How to Plan Your Workout Program
Find out how to plan your workout program. Before getting started with a new workout program, it’s important to put some careful thought and consideration into how you are designing the workout.
Implementing a successful workout program is the first order of business. Far too many people don’t consider how or why they’re moving and end up doing an improper workout which can cause injury.
There are many factors that you need to take into account when it comes to designing a workout program. You should have a good understanding of what these are to ensure that you are doing everything possible in the gym or home gym to get the results that you are looking for.
Where do you begin?
Fundamentals for your Workout Program
Your available time: First, assess how much time you have to devote to a workout regimen each week. This will help you determine the nature of your program.
Your type of workout: Do you prefer to work the entire body in one session? Or, should you split muscle groups up into multiple sessions throughout the week?
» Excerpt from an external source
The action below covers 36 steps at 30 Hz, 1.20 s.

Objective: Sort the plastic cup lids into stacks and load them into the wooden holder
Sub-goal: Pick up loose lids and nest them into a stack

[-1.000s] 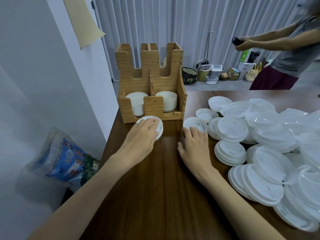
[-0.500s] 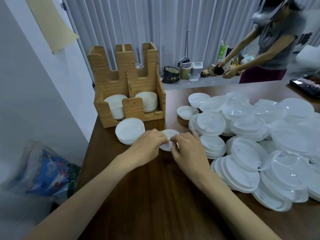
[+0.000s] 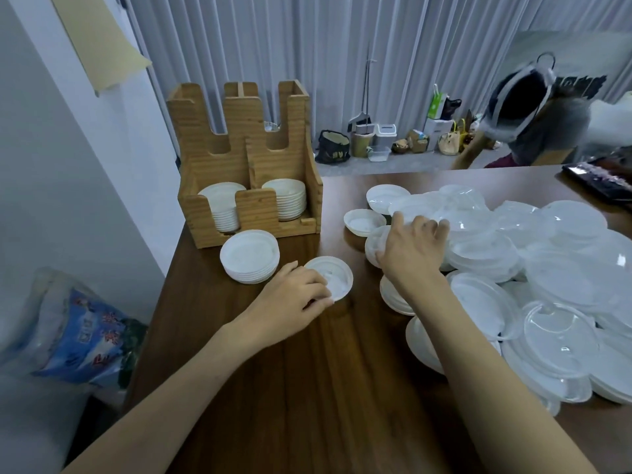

Your current fitness level: Do you need a beginner’s program or are you confident to try something that is more advanced?
Your available equipment: Are you working out in your home gym in the comfort of your own home with minimal equipment? Or will you utilize a gym that has plenty of weights and machines?
Your health goals: Are you just looking for fat loss? Or, do you want to improve your physical performance with overall body strengthening, toning and weight loss?
Previous exercises: Are there certain exercises that you enjoy more and would like to do more of? Maybe using the treadmill is one of your favorite cardio exercises. Or are there certain exercises that you dislike, such as running or weight-training?
Your desire for a social environment: Do you prefer group fitness classes over solo sessions? You may feel more comfortable with other people working toward similar goals. But on the other hand you may feel better in the comfort of your own home. If the latter is your choice, then you must be extremely disciplined to achieve your workout goals.
Your boredom level: How easily do you get bored with a workout program? How often would you need to change your workout plan, either to accommodate your schedule or retain your interest?
Is strength training a priority? This will dictate how many strength-training exercises versus cardio sessions you need each week.
How many other activities do you perform outside of the gym? Walking or power walking are good exercises. If you perform exercises like this, it creates a guage to see how much total gym time you can comfortably do in addition to these exercises. You will also see how much more activity you may need to meet your goals.
What is your motivation level? This will determine whether you need to work out with a personal trainer or in a group class to get moral support and increase accountability. Or, you are willing to give it your all and workout on your own.
What are the muscle groups you want to target? This information will help assess the exercises that you should do. No matter what, do not neglect doing a full body workout, with a special focus on your core.
Workout Program Implemented
Hopefully, you just implemented the proper workout program that will add years to your life. Dieters who take the time to do this will advance their weight loss goals and get the results that they are seeking much sooner.
The truth is that there is no one-size-fits-all approach to exercise. The best course of action is to consider what is going to work best for you, given your goals and the other variables discussed above.
The best program for you will be the one that you enjoy the most and can stick with over time.
Go for it…You have put in the effort. So now it is time to reap the benefits!